Many studies revealed bone can regulate global energy metabolism and our previous study also showed that Wnt/β-catenin pathway is involved in this process. To better understand the participation of canonical Wnt pathway in energy metabolism, we examined the β-catenin knock-out (β-cat KO) mice by crossing the osterix-cre transgenic mice with β-catenin^flox/flox mice. First, we identified that postnatal deletion of β-catenin in preosteoblasts led to decreased fat mass and increased energy expenditure in mice. Osteoprotegerin administration largely rescued the decreased fat mass and partly normalized the energy expenditure accompanied by the inhibition of bone resorption. Anti-resorption with alendronate or RANKL-antibody could also partly rescued the decreased bone mass, decreased fat mass and increased energy expenditure in β-cat KO mice. We further found that the adipose cells in the inguinal fat tissue were smaller and the extracellular matrix components around adipocytes accumulated more in β-cat KO mice than their controls by histomorphology. Gene analysis by RT-PCR showed that the expression of collagen VI is 4.8 folds in adipose tissue of the β-cat KO mice compared with the control mice. We further detected the expression of cytokines which were related to fibrosis and the data showed that the level of TGF-beta1 was elevated in both of bone marrow serum and adipose tissue derived from the β-cat KO mice. After administration of TGF-beta1 neutralizing antibody, the impaired energy metabolism was partly rescued in β-cat KO mice. Besides, anti-resorption treatment and TGF-beta1 antibody could partly suppress the increased expression of genes related to fat tissue fibrosis. These results indicate that the abnormal global energy metabolism in β-cat KO mice may be attributed to increasing bone resorption and adipose tissue fibrosis.

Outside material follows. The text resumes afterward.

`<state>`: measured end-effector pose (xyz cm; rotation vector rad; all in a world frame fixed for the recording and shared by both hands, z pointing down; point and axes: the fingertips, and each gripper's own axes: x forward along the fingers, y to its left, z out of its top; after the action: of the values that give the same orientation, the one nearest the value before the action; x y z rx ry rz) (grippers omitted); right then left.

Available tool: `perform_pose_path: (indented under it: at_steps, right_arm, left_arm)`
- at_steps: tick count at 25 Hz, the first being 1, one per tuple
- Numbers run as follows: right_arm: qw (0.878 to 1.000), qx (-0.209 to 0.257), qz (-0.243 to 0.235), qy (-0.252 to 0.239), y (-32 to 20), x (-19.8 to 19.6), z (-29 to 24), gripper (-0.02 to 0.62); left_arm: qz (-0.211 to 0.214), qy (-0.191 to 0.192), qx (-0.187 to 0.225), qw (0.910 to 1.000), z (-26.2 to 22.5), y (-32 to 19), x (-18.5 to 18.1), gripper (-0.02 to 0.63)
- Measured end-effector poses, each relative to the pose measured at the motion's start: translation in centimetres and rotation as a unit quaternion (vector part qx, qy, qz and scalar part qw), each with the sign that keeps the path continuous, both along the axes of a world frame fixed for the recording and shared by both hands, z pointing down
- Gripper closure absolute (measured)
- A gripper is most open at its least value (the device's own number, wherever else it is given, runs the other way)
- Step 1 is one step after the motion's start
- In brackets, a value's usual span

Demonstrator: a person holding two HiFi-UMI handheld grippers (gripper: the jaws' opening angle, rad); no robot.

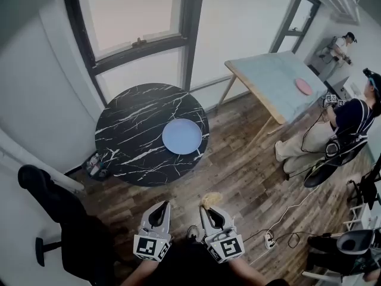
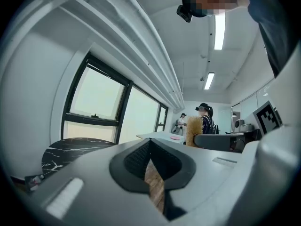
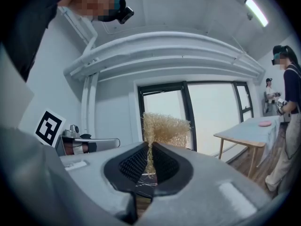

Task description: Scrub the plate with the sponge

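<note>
A pale blue plate (image 1: 182,136) lies on the round black marble table (image 1: 131,130), toward its right side. Both grippers are held low, near the person's body, well short of the table. My right gripper (image 1: 209,209) is shut on a tan fibrous sponge (image 1: 211,199), which sticks out past the jaw tips; in the right gripper view the sponge (image 3: 165,132) is pinched between the pads. My left gripper (image 1: 159,208) is shut with nothing in it; in the left gripper view only wood floor shows through the slit of the gripper (image 2: 149,160). The sponge (image 2: 192,131) also shows to its right.
A light wooden table (image 1: 277,82) with a pink plate (image 1: 303,86) stands at the right, with a person (image 1: 339,130) beside it and another person (image 1: 340,46) farther back. A black chair (image 1: 53,213) stands at the left. Cables and a power strip (image 1: 269,238) lie on the floor.
</note>
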<state>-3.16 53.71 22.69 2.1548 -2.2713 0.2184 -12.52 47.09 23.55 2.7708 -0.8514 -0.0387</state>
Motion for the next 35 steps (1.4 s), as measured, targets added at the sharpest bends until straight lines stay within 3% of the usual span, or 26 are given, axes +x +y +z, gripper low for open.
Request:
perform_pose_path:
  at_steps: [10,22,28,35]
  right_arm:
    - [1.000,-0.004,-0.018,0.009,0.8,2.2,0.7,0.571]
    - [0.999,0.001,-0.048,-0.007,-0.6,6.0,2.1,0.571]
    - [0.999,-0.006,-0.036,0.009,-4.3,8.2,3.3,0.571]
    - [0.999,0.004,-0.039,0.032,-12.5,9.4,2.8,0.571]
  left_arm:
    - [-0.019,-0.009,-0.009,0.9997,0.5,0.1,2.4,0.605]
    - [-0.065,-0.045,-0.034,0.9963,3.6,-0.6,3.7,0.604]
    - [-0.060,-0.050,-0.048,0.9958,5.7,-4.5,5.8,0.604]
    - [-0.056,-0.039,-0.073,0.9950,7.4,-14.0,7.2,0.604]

许多研究表明骨骼可以调节整体能量代谢，我们之前的研究也表明 Wnt/β-catenin 通路参与了这一过程。为了更好地了解经典 Wnt 通路在能量代谢中的参与，我们通过将 osterix-cre 转基因小鼠与 β-catenin ^{flox/flox杂交来检测 β-catenin 敲除 (β-cat KO) 小鼠}老鼠。首先，我们发现产后前成骨细胞中β-连环蛋白的缺失导致小鼠脂肪量减少和能量消耗增加。骨保护素给药在很大程度上挽救了减少的脂肪量，并部分使能量消耗正常化，同时抑制骨吸收。用阿仑膦酸盐或 RANKL 抗体进行抗再吸收也可以部分挽救 β-cat KO 小鼠的骨量减少、脂肪量减少和能量消耗增加。我们进一步发现腹股沟脂肪组织中的脂肪细胞更小，并且脂肪细胞周围的细胞外基质成分在 β-cat KO 小鼠中比其组织形态学的对照更多。RT-PCR基因分析显示，与对照小鼠相比，β-cat KO小鼠脂肪组织中VI型胶原蛋白的表达是对照小鼠的4.8倍。我们进一步检测了与纤维化相关的细胞因子的表达，数据显示来自β-cat KO小鼠的骨髓血清和脂肪组织中TGF-β1的水平升高。给予 TGF-β1 中和抗体后，β-cat KO 小鼠中受损的能量代谢得到部分恢复。此外，抗再吸收治疗和TGF-β1抗体可以部分抑制与脂肪组织纤维化相关的基因表达增加。这些结果表明，β-cat KO 小鼠体内异常的整体能量代谢可能归因于骨吸收增加和脂肪组织纤维化。给予 TGF-β1 中和抗体后，β-cat KO 小鼠中受损的能量代谢得到部分恢复。此外，抗再吸收治疗和TGF-β1抗体可以部分抑制与脂肪组织纤维化相关的基因表达增加。这些结果表明，β-cat KO 小鼠体内异常的整体能量代谢可能归因于骨吸收增加和脂肪组织纤维化。给予 TGF-β1 中和抗体后，β-cat KO 小鼠中受损的能量代谢得到部分恢复。此外，抗再吸收治疗和TGF-β1抗体可以部分抑制与脂肪组织纤维化相关的基因表达增加。这些结果表明，β-cat KO 小鼠体内异常的整体能量代谢可能归因于骨吸收增加和脂肪组织纤维化。